PROMPT:
Only text belongs in your copy of the listing below; reproduce it exactly and leave out the pictures.

PROVIDED DATA:
+ + + + + + +
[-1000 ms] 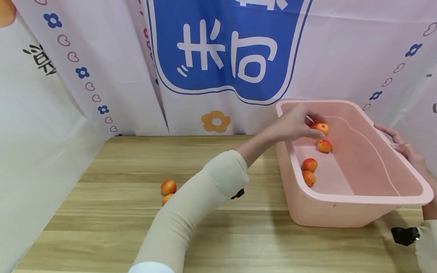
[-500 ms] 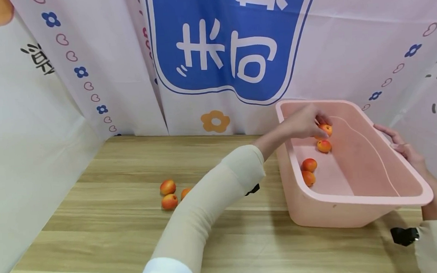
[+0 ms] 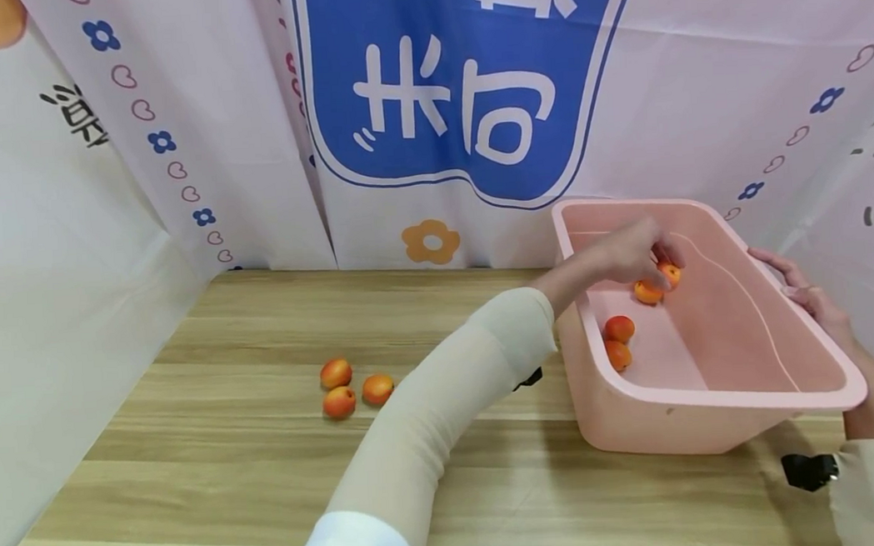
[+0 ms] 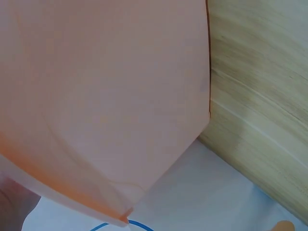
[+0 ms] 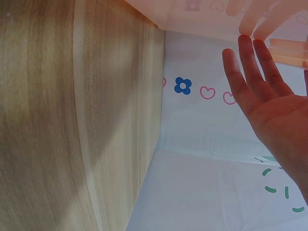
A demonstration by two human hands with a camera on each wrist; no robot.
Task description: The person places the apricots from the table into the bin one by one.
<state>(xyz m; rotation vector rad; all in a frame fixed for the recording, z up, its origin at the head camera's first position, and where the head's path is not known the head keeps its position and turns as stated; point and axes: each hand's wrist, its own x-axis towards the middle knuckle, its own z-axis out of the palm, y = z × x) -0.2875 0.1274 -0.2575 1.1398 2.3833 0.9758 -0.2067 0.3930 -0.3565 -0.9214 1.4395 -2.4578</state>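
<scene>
My left hand (image 3: 634, 251) reaches over the near side of a pink plastic bin (image 3: 656, 422) and pinches a small orange-red fruit (image 3: 671, 274) low inside it. Close beside the fingers lies another fruit (image 3: 647, 293); two more, a redder one (image 3: 619, 329) and an orange one (image 3: 618, 356), sit by the left wall. At the bin's right rim rests my right hand (image 3: 804, 290). In the right wrist view its straight fingers (image 5: 250, 72) touch the outer wall. The left wrist view shows mostly the bin wall (image 4: 120, 86), which hides the held fruit.
Three more orange-red fruits lie grouped on the wooden table (image 3: 215, 453): an upper one (image 3: 335, 373), a lower one (image 3: 339, 402) and a right one (image 3: 378, 389), near the left sleeve (image 3: 445, 398). A printed cloth backdrop (image 3: 248, 134) rises behind the table and bin.
My left hand has moved right and lower inside the bin with the fruit, down beside another one. The sleeve's shift uncovers the fruits on the table. My right hand stays at the rim.
</scene>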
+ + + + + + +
ANSWER SECTION:
[-1000 ms] 
[-500 ms] 
[+0 ms] 
[+0 ms] 
[+0 ms] 
A demonstration by two human hands with a camera on each wrist; no robot.
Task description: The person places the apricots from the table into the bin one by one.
<state>(xyz m; rotation vector rad; all in a frame fixed for the recording, z up, its origin at the head camera's first position, and where the head's path is not known the head keeps its position and turns as stated; point and axes: each hand's wrist, its own x-axis towards the middle knuckle, its own z-axis out of the palm, y = z × x) -0.2875 0.1274 -0.2575 1.1398 2.3833 0.9758 -0.2067 0.3930 -0.3565 -0.9214 1.4395 -2.4578</state>
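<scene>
My left hand (image 3: 634, 251) reaches over the near side of a pink plastic bin (image 3: 656, 422) and pinches a small orange-red fruit (image 3: 671, 274) low inside it. Close beside the fingers lies another fruit (image 3: 647, 293); two more, a redder one (image 3: 619, 329) and an orange one (image 3: 618, 356), sit by the left wall. At the bin's right rim rests my right hand (image 3: 804, 290). In the right wrist view its straight fingers (image 5: 250, 72) touch the outer wall. The left wrist view shows mostly the bin wall (image 4: 120, 86), which hides the held fruit.
Three more orange-red fruits lie grouped on the wooden table (image 3: 215, 453): an upper one (image 3: 335, 373), a lower one (image 3: 339, 402) and a right one (image 3: 378, 389), near the left sleeve (image 3: 445, 398). A printed cloth backdrop (image 3: 248, 134) rises behind the table and bin.
My left hand has moved right and lower inside the bin with the fruit, down beside another one. The sleeve's shift uncovers the fruits on the table. My right hand stays at the rim.
</scene>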

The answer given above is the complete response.